Turkish-American relations have never progressed steadily since Turkey’s entry into NATO in 1952, on the contrary, they have always followed a fluctuating course. In the past 70 years, there have been periods when the United States imposed a military embargo against Turkey, and periods when relations were excellent and even described as “strategic cooperation”.
As of October 2014, the word that can best describe Turkish-American relations may be ‘insecurity’. Moreover, it is a state of perpetual insecurity.
From Washington’s point of view, the reason for this distrust is Turkey’s purchase of S-400 missile defense systems from Russia. A NATO member’s purchase of strategic weapons systems from Russia, which is described as an “enemy” in the Alliance’s official documents, both discredited the Trans-Atlantic alliance and was a blow to the American arms industry, as it is the world’s number one arms dealer.

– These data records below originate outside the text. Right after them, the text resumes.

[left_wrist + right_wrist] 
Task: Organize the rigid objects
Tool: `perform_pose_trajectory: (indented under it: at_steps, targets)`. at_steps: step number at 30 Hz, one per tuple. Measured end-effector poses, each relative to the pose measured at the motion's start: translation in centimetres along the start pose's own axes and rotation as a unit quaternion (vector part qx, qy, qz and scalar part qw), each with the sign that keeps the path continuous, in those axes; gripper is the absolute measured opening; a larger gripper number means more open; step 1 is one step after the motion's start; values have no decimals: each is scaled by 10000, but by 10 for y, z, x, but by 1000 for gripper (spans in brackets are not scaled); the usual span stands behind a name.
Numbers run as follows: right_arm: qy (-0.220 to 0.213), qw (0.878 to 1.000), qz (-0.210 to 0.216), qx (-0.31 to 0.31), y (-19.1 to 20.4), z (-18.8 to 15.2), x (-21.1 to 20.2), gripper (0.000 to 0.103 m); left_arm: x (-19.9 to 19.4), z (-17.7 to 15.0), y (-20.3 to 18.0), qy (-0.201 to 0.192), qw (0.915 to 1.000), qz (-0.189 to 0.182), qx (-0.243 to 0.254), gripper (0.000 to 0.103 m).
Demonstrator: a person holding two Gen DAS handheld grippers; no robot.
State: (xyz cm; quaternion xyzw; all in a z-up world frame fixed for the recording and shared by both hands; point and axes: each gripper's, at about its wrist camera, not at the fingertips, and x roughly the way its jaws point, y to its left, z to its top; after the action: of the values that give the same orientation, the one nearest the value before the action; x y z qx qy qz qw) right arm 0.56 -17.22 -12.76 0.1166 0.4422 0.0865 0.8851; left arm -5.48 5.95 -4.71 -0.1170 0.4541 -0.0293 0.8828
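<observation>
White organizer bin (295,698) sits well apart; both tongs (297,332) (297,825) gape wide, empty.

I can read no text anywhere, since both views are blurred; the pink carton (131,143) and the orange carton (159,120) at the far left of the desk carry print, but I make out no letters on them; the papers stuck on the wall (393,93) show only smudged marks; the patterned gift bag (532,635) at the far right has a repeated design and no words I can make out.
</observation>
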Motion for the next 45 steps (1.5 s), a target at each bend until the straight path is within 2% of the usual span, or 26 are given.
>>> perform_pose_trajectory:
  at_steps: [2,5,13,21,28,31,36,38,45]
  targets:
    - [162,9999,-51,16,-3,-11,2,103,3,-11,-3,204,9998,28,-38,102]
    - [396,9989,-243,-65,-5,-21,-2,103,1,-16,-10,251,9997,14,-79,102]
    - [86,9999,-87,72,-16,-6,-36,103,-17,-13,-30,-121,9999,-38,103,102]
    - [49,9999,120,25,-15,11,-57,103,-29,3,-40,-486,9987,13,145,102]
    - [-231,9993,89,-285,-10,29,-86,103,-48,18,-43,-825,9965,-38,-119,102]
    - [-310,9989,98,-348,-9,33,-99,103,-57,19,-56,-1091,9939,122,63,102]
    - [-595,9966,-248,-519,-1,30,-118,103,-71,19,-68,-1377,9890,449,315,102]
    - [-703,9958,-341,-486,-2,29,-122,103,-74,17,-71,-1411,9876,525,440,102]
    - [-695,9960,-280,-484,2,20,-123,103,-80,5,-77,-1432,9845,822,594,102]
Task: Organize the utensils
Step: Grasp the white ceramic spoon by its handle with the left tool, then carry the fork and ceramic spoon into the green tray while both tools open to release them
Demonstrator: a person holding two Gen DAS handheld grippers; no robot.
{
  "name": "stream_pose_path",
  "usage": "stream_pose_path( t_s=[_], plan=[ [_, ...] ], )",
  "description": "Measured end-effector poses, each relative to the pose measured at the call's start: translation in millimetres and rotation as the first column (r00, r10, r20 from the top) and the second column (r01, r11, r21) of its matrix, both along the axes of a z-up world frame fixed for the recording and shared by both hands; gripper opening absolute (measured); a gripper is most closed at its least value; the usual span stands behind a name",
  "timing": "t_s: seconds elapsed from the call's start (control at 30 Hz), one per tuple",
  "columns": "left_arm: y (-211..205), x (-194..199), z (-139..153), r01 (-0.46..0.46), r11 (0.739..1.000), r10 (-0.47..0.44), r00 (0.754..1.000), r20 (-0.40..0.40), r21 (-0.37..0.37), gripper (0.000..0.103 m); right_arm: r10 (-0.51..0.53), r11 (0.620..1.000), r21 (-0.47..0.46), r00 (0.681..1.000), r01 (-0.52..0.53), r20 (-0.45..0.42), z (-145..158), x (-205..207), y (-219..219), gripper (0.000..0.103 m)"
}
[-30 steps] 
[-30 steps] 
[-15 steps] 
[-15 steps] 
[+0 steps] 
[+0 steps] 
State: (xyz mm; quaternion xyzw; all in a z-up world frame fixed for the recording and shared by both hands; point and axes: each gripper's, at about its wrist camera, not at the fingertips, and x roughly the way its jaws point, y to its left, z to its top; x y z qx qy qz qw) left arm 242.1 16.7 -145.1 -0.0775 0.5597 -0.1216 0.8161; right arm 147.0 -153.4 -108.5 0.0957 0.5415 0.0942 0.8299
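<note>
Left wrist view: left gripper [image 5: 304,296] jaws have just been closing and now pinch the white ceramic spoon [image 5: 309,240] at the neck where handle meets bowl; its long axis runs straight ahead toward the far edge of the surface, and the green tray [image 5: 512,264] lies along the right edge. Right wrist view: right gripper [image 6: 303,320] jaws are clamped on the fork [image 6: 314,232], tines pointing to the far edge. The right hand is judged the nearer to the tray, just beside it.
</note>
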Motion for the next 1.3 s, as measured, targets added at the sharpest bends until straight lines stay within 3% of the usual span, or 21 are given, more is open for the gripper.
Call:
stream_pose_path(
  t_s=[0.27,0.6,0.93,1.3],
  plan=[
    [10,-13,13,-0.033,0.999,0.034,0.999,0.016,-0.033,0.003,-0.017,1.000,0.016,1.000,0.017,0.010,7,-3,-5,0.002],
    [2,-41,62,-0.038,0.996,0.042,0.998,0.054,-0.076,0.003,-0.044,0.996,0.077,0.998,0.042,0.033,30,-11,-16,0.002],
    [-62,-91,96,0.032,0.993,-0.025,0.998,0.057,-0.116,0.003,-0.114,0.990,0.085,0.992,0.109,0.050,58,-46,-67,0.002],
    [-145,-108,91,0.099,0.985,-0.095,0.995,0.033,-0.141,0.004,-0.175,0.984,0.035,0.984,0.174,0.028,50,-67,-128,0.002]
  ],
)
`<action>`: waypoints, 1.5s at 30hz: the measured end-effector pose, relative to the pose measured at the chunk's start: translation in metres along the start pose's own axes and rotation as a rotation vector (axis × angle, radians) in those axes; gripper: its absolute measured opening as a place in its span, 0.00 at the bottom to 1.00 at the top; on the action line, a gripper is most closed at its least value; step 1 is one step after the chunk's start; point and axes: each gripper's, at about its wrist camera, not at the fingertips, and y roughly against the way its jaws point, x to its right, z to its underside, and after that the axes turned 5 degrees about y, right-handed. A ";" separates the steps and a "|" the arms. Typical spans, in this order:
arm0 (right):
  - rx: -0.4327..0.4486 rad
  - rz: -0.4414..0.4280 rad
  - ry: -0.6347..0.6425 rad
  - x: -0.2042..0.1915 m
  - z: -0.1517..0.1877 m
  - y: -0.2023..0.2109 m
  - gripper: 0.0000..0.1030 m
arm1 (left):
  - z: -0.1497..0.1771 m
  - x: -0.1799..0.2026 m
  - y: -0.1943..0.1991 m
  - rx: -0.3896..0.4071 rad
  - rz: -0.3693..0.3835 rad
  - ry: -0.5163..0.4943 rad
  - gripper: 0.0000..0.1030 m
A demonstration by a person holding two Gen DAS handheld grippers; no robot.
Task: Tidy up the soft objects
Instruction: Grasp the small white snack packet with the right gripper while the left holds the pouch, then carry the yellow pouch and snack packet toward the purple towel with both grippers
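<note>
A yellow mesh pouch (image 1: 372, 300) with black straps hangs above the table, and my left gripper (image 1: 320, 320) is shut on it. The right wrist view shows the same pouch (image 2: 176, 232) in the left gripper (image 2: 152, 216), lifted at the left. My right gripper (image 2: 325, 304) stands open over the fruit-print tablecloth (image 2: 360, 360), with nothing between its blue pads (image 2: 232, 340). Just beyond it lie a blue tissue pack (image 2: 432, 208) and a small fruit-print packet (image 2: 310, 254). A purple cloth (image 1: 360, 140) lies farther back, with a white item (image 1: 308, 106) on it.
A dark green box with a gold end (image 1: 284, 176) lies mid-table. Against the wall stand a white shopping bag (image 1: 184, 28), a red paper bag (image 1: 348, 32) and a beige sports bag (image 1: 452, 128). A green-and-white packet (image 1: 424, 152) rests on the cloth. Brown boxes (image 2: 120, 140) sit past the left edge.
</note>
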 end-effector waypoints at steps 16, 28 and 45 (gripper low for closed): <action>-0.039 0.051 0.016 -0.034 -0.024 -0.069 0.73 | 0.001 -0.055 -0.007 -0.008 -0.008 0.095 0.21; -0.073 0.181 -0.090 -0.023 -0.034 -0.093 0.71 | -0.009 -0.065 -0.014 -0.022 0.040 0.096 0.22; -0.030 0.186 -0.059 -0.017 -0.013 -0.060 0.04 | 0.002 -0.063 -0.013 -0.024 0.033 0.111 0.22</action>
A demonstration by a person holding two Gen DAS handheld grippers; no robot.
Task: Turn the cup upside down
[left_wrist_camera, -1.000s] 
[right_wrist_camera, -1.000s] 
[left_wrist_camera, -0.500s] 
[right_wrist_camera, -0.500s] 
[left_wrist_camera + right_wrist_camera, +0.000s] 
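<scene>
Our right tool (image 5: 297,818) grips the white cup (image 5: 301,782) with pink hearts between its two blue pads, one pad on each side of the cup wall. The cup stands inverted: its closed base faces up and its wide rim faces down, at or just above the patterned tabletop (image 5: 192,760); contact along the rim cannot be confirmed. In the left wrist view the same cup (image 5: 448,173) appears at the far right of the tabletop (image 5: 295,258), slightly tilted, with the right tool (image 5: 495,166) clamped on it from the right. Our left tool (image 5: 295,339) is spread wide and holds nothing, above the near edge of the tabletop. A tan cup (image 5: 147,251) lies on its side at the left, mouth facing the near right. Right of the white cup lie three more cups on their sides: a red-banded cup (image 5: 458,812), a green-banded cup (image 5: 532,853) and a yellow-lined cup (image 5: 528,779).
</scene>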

The truth of the matter is that the S-400 crisis was the result, not the cause, of the negative picture in Turkish-American relations.
Turkey’s southern borders are surrounded by countries with ballistic missiles capable of hitting all Turkish cities, including Istanbul. Turkish leaders have been expressing the need for a missile defense system for the country’s air defense for at least 30 years. The first country that Turkey applied to meet this need was the United States of America. Ankara negotiated for at least six years to purchase Patriot missile defense systems from Washington. But the result was a failure. The American administration did not agree to sell the Patriot systems to Turkey.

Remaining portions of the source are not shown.